» Exercise requirements
Search the data below for the string "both". Extract every line that contains it.

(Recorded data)
────────
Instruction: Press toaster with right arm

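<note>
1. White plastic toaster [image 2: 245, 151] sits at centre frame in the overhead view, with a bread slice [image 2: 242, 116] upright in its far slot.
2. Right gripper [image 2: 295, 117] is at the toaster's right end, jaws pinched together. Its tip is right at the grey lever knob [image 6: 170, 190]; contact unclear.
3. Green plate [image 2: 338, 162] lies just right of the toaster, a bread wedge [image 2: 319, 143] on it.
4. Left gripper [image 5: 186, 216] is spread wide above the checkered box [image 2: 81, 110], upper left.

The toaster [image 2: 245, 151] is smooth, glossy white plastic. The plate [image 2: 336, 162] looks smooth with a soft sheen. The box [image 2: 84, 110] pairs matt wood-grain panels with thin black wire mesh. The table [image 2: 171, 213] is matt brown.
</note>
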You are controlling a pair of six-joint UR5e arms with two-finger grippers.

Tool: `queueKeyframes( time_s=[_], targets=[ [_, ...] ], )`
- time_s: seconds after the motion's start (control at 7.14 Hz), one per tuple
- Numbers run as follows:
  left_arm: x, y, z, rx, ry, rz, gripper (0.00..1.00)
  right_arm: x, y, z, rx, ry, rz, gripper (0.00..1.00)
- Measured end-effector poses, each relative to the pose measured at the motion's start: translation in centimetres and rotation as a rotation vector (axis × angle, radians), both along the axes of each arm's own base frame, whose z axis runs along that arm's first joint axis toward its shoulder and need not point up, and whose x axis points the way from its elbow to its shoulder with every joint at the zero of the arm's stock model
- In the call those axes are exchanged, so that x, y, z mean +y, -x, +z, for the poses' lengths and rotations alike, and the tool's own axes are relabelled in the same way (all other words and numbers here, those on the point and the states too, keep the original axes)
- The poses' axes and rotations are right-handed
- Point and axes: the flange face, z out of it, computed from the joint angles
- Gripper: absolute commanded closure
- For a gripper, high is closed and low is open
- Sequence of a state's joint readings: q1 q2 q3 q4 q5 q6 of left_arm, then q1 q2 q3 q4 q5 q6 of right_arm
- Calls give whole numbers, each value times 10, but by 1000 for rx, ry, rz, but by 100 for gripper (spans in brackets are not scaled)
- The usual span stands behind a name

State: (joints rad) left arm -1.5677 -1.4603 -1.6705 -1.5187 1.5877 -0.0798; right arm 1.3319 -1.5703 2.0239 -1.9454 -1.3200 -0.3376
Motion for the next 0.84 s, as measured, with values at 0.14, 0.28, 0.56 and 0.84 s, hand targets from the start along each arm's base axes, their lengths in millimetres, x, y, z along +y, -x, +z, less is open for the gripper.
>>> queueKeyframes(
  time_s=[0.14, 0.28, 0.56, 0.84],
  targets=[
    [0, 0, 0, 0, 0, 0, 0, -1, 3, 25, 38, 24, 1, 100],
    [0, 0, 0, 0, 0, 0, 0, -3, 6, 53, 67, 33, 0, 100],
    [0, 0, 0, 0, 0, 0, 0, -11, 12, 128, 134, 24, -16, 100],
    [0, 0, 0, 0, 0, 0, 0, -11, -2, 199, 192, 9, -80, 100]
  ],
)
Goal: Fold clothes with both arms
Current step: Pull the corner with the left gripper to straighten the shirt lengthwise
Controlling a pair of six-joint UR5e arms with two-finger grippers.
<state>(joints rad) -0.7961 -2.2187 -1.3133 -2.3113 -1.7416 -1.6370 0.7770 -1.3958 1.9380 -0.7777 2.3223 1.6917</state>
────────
» Expected answer
- Measured end-effector poses, each relative to the pose measured at the motion's start: translation in centimetres and rotation as a rotation vector (axis × angle, radians), both along the axes of each arm's own base frame, whose z axis runs along that arm's first joint axis toward its shoulder and need not point up, and whose x axis points the way from its elbow to its shoulder with every joint at the zero of the arm's stock model
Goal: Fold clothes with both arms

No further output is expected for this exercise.